Determinadas explicaciones a una policía investigadora resultan exageradas pues ésta se supone familiarizada con términos a los que se enfrenta a menudo, por lo que dichos diálogos son esclarecimientos dirigidos al lector que restan agilidad a la trama.

 Es una pena que durante la lectura no percibamos lo que afirma el narrador

—Valentina —le cortó Clara, acostumbrada a que la teniente Redondo trabajase de forma acelerada—

De vez en cuando la narrativa es algo engolada, con un vocabulario no demasiado actual, casi en desuso

Pensó con nostalgia que la juventud era pura energía, un tesoro inigualable.
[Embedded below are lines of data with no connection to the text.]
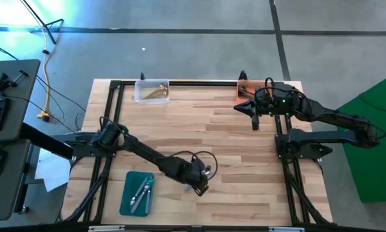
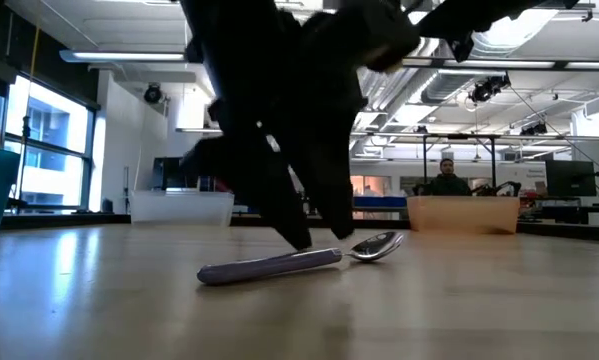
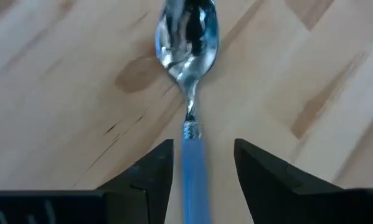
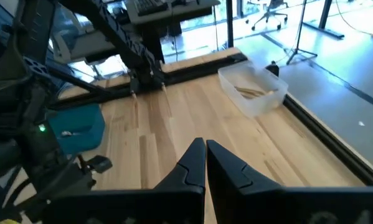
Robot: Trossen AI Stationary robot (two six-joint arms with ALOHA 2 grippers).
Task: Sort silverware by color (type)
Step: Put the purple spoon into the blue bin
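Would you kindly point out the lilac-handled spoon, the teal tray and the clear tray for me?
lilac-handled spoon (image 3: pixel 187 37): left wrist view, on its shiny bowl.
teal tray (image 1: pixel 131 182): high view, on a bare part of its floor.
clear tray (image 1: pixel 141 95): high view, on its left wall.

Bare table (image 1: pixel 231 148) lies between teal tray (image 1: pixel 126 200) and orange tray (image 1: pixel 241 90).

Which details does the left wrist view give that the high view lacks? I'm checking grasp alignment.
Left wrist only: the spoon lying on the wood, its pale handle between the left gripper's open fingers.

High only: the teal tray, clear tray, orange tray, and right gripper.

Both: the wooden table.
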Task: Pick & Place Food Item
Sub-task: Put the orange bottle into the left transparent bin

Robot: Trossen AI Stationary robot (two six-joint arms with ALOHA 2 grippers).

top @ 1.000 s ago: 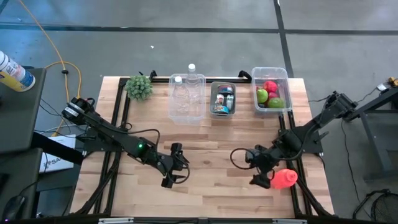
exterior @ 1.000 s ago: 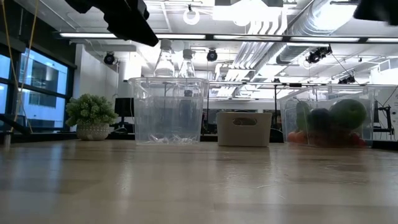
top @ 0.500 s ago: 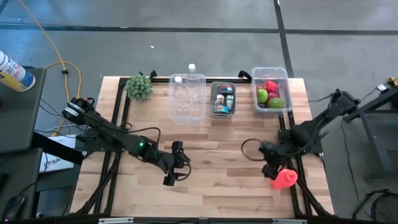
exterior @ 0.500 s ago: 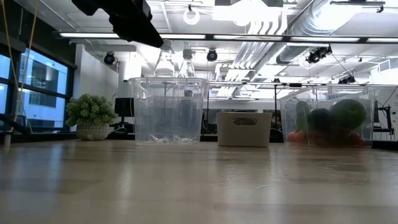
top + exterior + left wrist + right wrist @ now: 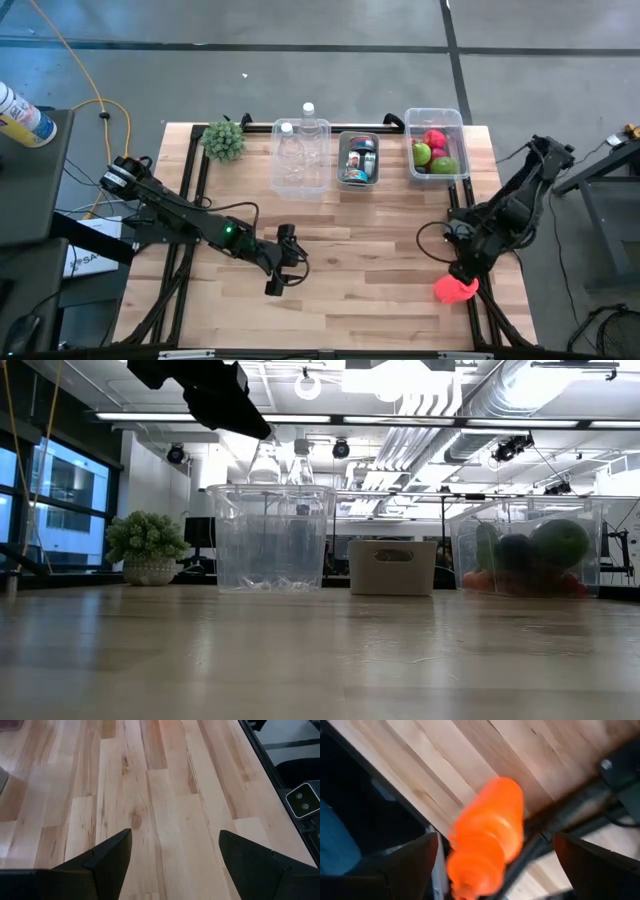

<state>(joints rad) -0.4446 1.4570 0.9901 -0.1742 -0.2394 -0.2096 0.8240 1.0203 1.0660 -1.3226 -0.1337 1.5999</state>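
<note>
One food item, an orange carrot-like piece (image 5: pixel 456 289), lies at the table's near right edge, seemingly partly overhanging; right gripper (image 5: pixel 461 270) hovers over it, jaws spread and empty, left gripper (image 5: pixel 281 275) likewise unclenched mid-table; approach step, next needs descent and closure.

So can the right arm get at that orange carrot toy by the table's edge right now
Probably yes. The right gripper hangs open just above the orange carrot toy, and nothing lies between them. The toy sits at the table's edge over the frame, so the grasp may be awkward.
</note>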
Después, en la senectud, ya sólo éramos destellos de aquello que antaño había brillado tanto.

Y en determinadas ocasiones el narrador pretende argumentar, apoyándose en la autoridad, para seguir utilizando un léxico culto plagado de metáforas «Hay antropólogos que afirman […] Su relación con Oliver había suavizado las aristas protectoras de su propio carácter, que durante su juventud se había forjado con muros férreos y casi inexpugnables. Qué curioso: ahora que se había librado de parte de sus gélidas corazas…»

Por último, puede que no sea fallo de la autora, pero creo que cada vez se concede a la gramática menos importancia, por eso me atrevo a comentar algún equívoco en la nomenclatura pues «JACRIAMO» no son «las siglas de Jane, de Cristina que era su hija… y de Amo, el apellido de su marido» sino el acrónimo.

Y algún error de puntuación «—Oye, ya he visto al juez ese casi adolescente que ha venido al levantamiento» (la aposición explicativa debería ir entre comas) o de ortografía «El tiempo justo para echar un quiqui y ala, para casita» (¿y la h, esa incomprendida?).

Por todo esto, no creo que sea una verdadera novela negra, podría ser una novela juvenil, tan prolija en explicaciones para adoctrinar a los adolescentes, que por otro lado deberían informarse en los libros adecuados. La literatura está para soñar.